TASK PROMPT: Where the data below has the string "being", return the whole line.

DATA TO PROCESS:
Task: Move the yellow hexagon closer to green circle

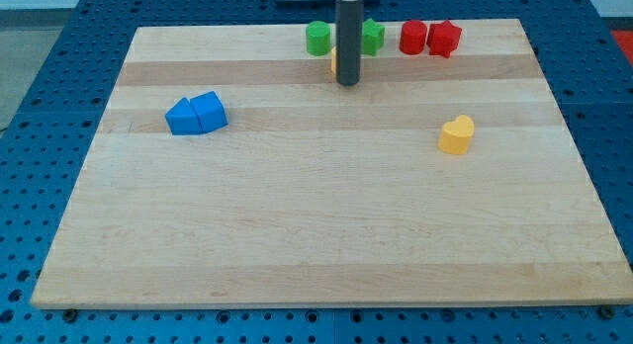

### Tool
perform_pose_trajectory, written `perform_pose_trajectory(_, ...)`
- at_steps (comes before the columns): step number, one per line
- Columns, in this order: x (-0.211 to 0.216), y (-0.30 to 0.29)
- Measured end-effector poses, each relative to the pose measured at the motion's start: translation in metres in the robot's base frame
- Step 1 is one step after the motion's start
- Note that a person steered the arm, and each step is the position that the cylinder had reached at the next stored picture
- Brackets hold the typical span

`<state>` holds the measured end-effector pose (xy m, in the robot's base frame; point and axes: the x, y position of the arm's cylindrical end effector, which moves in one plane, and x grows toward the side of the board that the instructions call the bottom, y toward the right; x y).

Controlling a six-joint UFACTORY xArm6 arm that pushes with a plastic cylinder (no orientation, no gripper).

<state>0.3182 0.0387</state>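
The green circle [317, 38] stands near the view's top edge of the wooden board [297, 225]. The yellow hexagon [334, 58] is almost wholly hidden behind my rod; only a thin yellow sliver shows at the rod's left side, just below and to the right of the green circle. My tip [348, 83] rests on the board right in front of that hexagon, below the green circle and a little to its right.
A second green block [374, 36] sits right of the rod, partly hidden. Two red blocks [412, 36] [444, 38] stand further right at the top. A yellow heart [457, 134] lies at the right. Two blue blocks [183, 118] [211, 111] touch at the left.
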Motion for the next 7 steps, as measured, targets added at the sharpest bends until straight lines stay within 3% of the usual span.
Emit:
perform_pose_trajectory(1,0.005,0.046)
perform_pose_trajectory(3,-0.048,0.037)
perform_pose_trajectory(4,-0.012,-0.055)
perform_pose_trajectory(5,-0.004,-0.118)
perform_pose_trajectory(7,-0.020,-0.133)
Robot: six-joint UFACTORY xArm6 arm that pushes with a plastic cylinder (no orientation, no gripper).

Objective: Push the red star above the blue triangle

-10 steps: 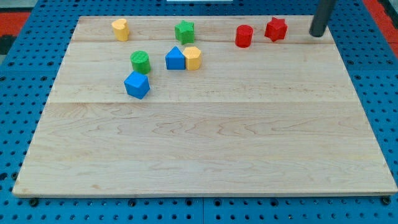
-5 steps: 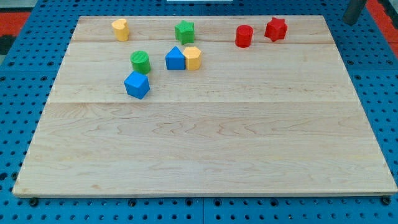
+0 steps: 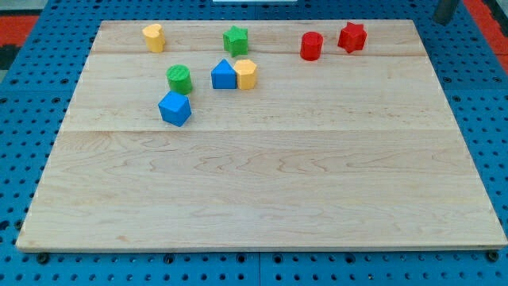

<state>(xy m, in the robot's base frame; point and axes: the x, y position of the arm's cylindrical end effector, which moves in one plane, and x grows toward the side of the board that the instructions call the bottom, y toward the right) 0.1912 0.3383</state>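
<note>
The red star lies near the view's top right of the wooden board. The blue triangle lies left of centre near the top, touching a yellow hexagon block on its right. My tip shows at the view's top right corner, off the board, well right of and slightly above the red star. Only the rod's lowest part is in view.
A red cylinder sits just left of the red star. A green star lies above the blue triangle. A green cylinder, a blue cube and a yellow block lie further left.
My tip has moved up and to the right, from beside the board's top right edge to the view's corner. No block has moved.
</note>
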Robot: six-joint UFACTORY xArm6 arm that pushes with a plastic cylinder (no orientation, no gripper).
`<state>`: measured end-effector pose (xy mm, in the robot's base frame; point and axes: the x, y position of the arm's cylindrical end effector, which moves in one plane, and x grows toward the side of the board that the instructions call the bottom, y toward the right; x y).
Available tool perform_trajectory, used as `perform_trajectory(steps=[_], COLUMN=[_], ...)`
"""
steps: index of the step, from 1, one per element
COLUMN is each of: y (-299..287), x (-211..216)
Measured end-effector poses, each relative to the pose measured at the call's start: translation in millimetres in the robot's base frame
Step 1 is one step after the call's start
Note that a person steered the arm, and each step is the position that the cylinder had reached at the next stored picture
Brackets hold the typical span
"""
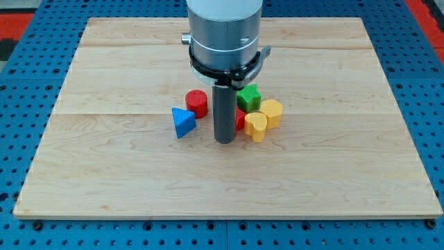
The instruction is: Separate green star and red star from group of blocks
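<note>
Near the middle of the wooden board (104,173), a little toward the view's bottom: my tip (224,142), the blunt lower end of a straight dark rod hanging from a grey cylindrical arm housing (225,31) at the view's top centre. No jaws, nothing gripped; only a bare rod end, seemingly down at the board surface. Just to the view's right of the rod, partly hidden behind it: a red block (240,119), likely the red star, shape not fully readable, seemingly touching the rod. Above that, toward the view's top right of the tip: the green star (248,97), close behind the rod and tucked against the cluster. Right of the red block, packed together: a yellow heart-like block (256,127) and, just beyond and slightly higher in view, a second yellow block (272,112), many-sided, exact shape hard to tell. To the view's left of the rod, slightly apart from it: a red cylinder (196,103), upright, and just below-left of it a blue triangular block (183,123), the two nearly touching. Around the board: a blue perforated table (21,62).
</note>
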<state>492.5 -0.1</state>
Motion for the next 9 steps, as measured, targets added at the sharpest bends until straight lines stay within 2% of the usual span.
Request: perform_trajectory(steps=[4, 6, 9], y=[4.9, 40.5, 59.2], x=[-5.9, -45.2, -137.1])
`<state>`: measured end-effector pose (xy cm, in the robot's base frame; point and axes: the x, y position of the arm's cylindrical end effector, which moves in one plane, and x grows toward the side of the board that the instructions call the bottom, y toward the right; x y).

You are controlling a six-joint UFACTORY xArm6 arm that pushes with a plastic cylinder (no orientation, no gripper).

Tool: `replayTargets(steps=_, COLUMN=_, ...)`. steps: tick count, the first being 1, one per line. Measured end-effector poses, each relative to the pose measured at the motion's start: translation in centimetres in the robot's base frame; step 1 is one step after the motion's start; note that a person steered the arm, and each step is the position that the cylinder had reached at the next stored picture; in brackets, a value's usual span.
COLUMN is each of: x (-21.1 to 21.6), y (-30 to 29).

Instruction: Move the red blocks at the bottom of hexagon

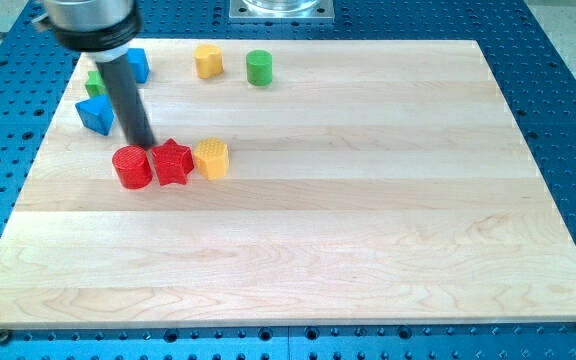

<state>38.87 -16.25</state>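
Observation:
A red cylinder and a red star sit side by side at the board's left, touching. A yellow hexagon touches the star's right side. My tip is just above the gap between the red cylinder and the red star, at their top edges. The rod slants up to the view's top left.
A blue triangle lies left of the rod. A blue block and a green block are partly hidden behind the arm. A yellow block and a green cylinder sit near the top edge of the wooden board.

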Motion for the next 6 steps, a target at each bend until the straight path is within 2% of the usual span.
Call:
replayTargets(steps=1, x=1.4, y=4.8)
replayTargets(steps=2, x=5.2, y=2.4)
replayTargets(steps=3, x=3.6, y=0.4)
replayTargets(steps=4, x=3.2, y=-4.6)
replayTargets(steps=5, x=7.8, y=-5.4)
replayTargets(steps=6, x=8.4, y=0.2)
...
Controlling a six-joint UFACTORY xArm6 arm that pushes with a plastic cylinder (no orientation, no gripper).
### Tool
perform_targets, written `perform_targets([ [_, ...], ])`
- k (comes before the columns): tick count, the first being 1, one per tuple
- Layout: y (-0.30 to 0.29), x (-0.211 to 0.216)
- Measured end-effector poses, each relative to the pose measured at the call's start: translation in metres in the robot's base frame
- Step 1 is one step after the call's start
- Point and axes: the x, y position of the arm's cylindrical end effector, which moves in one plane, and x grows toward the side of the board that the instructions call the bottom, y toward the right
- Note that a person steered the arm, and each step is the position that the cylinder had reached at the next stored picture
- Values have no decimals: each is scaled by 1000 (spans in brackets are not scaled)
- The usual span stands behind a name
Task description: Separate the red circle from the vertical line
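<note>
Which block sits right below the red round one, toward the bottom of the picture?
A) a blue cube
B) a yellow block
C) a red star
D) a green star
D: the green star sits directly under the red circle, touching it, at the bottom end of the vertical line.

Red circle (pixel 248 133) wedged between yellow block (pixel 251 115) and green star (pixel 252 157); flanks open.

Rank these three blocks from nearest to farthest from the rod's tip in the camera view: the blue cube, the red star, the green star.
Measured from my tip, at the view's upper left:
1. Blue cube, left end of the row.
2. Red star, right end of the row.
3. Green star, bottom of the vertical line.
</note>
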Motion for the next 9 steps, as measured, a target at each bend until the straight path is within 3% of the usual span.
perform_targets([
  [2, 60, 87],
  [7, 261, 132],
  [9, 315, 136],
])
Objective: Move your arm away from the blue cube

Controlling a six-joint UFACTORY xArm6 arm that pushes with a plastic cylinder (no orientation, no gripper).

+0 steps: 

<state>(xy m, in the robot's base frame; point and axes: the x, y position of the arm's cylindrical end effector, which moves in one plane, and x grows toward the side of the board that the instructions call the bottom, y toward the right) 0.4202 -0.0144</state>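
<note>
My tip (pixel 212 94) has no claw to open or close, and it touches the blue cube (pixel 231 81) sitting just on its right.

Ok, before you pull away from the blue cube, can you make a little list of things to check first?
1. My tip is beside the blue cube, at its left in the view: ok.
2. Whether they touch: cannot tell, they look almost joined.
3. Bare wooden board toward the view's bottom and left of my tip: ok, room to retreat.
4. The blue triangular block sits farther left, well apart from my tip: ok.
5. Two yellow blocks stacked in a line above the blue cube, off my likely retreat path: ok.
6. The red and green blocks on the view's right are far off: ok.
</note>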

ANSWER BELOW:
Tool: `replayTargets(steps=_, COLUMN=_, ...)`. steps: tick count, the first being 1, one per line. Measured end-effector poses, each relative to the pose measured at the motion's start: translation in centimetres in the robot's base frame; step 1 is one step after the motion's start; note that a person steered the arm, and each step is the position that the cylinder had reached at the next stored picture; in brackets, a value's usual span.
- k (comes before the columns): tick count, the first being 1, one per tuple

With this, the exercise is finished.